The deaths of at least four coronavirus patients early Sunday at a public Egyptian hospital have stirred controversy after a video of nurses struggling to keep the patients alive was shared widely on social media.
The 45-second video also shows hospital staff apparently trying to revive patients, with a voice heard saying "everyone is dead in intensive care".
The governor of Sharqia province denied allegations by a relative of one of the patients that the deaths were caused by a lack of oxygen at the government-run intensive care unit treating COVID-19 patients. Gov. Mamdouh Ghorab said the patients died because they suffered chronic diseases in addition to the virus.
Egypt, the Arab world’s most populous country with a population of more than 100 million people, is facing a surge in confirmed virus cases and renewed calls for the government to impose a lockdown to contain a second wave of the pandemic.
The four dead were two women in their 60s and two men, 76 and 44 years old, according to a local news outlet. Prosecutors in Sharqia said the deaths were being investigated.
The deaths follow similar allegations by a relative last week that two patients died because of a lack of oxygen at a government-run hospital elsewhere in the Nile Delta. Prosecutors in Menoufia province have launched an investigation into the cause of the deaths Friday.
Egypt’s top health authority has announced that a Chinese vaccine made by Sinopharm has been approved for emergency use, and inoculations would begin within two weeks. In televised comments Saturday, Health Minister Hala Zayed said negotiations were also underway to procure two other vaccines — one from Oxford University and AstraZeneca, as well as one from Pfizer and its German partner BioNTech.
Finance Minister Mohamed Maait said last month that the government has contracted to purchase 20 million doses of the Pfizer/BioNTech vaccine and 30 million doses of the AstraZeneca vaccine, according to the state-run Al-Ahram daily.

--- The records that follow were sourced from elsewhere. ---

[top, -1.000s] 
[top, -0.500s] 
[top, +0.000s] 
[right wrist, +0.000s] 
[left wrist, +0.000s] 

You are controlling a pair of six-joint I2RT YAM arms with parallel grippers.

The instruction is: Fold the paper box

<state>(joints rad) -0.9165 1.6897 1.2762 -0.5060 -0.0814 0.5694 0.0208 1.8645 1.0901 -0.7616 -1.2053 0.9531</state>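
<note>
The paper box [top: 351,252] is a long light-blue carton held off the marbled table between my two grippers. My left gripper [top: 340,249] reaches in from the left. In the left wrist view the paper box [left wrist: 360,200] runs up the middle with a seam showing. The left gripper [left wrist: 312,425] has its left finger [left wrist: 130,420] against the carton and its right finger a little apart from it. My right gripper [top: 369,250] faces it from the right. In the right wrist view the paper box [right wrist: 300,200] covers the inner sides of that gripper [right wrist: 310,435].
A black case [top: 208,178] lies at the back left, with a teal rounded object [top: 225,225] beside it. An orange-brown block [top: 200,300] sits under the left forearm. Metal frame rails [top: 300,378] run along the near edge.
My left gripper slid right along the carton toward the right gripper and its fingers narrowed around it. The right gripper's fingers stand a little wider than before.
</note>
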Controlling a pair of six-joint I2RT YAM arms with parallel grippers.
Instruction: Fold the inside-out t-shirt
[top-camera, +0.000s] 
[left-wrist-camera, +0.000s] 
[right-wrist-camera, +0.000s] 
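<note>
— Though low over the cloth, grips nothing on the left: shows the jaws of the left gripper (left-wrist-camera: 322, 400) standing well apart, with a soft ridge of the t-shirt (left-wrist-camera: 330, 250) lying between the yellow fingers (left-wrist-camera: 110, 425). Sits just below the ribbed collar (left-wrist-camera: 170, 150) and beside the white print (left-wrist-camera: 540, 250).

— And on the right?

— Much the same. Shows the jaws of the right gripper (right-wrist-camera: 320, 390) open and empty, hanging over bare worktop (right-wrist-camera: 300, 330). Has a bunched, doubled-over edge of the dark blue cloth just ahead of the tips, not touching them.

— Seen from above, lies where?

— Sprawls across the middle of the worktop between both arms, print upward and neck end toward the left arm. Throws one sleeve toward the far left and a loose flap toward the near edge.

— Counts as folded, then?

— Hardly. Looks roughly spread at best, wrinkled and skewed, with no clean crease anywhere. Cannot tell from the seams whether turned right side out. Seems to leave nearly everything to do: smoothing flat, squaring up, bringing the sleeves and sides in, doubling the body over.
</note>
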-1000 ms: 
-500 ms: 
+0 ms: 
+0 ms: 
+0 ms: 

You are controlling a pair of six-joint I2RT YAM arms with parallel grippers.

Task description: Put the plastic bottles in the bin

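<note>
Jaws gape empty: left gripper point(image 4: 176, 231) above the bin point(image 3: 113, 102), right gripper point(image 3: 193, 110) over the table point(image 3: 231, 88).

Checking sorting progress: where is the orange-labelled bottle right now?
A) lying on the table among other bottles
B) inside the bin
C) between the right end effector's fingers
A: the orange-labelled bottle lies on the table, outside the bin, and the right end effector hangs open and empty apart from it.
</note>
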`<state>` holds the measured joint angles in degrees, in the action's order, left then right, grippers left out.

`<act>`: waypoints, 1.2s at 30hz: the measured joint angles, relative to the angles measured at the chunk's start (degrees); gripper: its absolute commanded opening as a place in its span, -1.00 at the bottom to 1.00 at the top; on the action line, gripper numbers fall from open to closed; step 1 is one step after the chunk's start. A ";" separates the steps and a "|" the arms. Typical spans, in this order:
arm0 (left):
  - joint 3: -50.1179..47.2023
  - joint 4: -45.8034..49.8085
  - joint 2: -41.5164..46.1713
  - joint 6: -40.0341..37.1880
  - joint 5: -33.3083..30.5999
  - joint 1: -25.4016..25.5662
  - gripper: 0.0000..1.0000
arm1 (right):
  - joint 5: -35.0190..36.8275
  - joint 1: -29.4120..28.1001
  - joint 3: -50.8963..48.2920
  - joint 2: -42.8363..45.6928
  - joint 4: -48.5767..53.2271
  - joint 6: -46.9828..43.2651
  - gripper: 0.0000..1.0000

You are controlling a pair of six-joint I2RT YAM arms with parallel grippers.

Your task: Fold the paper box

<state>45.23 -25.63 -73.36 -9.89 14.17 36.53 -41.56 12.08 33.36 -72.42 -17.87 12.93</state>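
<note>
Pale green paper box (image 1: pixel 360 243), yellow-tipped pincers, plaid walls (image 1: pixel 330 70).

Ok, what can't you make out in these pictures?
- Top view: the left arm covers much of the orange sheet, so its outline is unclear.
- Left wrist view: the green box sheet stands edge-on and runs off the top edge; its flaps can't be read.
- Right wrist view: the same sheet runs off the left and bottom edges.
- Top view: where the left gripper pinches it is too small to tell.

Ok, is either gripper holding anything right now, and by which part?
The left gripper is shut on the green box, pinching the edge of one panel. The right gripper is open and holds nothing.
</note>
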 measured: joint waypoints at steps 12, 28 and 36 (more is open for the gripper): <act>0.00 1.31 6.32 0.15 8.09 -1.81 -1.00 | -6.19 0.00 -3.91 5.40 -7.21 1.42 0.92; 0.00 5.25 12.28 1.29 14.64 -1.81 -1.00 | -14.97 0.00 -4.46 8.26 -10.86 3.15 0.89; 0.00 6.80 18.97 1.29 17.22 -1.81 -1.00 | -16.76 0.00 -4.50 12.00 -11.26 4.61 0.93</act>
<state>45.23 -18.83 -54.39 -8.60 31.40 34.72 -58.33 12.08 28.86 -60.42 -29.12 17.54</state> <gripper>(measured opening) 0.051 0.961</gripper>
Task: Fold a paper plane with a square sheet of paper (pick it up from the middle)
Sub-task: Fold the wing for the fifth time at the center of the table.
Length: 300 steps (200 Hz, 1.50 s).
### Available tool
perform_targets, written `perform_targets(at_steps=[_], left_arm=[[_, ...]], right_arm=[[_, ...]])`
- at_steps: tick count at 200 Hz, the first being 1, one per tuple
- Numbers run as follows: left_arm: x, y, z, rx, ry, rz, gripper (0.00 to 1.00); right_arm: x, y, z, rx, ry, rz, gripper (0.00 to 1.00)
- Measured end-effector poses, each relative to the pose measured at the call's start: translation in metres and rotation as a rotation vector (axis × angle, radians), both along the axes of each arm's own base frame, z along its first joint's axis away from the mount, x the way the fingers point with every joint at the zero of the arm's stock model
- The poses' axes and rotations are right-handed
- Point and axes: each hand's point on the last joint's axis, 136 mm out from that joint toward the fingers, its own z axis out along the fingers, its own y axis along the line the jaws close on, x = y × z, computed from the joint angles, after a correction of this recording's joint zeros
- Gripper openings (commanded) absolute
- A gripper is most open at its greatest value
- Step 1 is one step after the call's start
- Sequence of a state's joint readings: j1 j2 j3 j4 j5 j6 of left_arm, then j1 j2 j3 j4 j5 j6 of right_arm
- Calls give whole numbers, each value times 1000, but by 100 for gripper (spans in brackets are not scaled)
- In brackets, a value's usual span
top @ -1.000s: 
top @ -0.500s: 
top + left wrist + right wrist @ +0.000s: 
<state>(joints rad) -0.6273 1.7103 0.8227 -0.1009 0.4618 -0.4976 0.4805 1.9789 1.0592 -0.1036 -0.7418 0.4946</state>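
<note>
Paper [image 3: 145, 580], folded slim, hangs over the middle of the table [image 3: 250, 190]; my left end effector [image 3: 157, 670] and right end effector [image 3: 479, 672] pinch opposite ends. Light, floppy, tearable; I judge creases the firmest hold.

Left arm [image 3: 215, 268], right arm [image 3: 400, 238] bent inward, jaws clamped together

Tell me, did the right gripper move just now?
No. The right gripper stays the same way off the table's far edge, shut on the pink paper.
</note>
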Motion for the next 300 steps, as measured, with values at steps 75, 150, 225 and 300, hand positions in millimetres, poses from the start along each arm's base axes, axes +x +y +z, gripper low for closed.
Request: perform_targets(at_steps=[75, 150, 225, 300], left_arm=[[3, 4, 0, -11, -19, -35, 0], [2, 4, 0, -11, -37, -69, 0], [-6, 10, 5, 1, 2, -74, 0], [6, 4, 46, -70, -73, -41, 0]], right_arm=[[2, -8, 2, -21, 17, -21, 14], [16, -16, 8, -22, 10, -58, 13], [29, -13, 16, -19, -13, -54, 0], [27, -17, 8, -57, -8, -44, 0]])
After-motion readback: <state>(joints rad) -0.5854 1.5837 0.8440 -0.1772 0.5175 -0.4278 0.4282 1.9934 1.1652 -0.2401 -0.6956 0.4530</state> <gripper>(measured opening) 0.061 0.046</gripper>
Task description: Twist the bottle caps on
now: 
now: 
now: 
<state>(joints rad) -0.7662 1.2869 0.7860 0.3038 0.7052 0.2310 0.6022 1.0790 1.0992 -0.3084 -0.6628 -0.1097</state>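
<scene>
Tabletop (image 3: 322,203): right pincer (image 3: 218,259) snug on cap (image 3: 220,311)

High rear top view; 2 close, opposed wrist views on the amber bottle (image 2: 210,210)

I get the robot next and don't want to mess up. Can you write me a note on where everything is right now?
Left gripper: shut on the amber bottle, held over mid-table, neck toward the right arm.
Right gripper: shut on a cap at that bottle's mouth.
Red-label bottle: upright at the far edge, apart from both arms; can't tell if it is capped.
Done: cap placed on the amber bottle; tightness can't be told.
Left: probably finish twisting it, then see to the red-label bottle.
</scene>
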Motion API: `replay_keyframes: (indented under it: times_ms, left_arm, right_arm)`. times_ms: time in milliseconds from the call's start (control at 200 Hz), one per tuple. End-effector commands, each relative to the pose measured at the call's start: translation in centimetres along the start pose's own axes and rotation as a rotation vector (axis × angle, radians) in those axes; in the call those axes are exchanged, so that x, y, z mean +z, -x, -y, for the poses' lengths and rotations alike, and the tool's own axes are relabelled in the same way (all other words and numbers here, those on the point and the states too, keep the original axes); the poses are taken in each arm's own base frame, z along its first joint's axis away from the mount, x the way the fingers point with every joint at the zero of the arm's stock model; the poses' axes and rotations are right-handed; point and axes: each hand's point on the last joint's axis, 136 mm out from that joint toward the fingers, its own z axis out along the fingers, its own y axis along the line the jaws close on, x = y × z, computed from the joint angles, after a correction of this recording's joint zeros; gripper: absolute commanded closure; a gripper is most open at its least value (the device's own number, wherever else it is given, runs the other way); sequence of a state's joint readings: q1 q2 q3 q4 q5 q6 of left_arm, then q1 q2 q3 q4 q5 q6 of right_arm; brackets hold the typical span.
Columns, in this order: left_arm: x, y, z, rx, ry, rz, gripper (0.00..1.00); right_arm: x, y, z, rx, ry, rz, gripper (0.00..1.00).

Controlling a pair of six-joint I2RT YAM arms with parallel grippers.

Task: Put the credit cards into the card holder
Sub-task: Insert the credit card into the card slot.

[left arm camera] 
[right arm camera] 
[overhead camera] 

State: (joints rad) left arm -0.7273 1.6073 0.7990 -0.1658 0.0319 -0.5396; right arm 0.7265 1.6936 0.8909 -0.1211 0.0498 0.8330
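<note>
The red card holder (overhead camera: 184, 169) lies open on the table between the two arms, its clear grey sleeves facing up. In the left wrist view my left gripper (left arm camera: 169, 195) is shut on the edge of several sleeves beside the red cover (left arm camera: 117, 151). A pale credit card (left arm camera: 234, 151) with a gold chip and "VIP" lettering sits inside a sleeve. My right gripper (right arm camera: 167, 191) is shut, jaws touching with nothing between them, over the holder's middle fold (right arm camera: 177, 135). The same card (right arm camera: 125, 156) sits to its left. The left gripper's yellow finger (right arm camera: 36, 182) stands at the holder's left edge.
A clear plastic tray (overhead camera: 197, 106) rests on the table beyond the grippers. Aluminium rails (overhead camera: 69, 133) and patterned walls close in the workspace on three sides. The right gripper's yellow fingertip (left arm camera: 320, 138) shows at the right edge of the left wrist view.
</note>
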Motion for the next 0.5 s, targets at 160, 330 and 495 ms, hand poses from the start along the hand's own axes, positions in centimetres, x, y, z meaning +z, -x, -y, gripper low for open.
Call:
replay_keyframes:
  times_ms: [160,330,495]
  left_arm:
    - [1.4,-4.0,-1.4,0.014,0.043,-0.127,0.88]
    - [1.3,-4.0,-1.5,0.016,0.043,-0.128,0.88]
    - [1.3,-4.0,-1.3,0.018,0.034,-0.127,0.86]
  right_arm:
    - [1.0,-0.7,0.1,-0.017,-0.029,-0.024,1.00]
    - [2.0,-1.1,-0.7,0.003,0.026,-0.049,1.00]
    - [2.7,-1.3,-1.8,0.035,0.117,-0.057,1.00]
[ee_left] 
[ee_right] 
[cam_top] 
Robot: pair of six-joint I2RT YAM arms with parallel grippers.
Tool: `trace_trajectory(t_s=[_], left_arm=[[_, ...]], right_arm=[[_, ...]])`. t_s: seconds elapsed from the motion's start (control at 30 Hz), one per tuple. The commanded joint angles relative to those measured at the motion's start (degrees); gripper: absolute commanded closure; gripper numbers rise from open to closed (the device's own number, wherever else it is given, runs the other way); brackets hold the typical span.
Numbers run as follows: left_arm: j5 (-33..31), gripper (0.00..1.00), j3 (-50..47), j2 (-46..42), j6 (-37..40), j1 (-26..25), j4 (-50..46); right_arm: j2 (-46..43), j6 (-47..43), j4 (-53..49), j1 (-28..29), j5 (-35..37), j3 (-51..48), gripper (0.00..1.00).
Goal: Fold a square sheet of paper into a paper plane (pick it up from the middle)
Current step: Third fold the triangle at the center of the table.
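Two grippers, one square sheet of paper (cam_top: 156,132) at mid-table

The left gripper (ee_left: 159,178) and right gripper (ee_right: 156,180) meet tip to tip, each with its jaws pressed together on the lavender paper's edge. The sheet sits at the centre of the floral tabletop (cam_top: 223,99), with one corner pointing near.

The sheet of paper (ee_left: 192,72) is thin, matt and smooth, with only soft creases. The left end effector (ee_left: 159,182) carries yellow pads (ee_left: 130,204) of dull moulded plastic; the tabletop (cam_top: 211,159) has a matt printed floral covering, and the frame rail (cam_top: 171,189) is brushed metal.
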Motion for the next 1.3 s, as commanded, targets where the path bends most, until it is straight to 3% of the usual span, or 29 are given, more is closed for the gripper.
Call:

Egypt has seen a spike in daily reported COVID-19 cases in recent weeks. The Health Ministry announced over 1,400 new cases and 54 deaths on Saturday, one of the highest official daily tallies since the start of the pandemic last year.
Overall, Egypt has reported 140,878 confirmed cases, including 7,741 deaths. However, the actual number of COVID-19 cases in Egypt are thought to be far higher, in part due to limited testing and uncounted patients who are being treated at home or in private hospitals.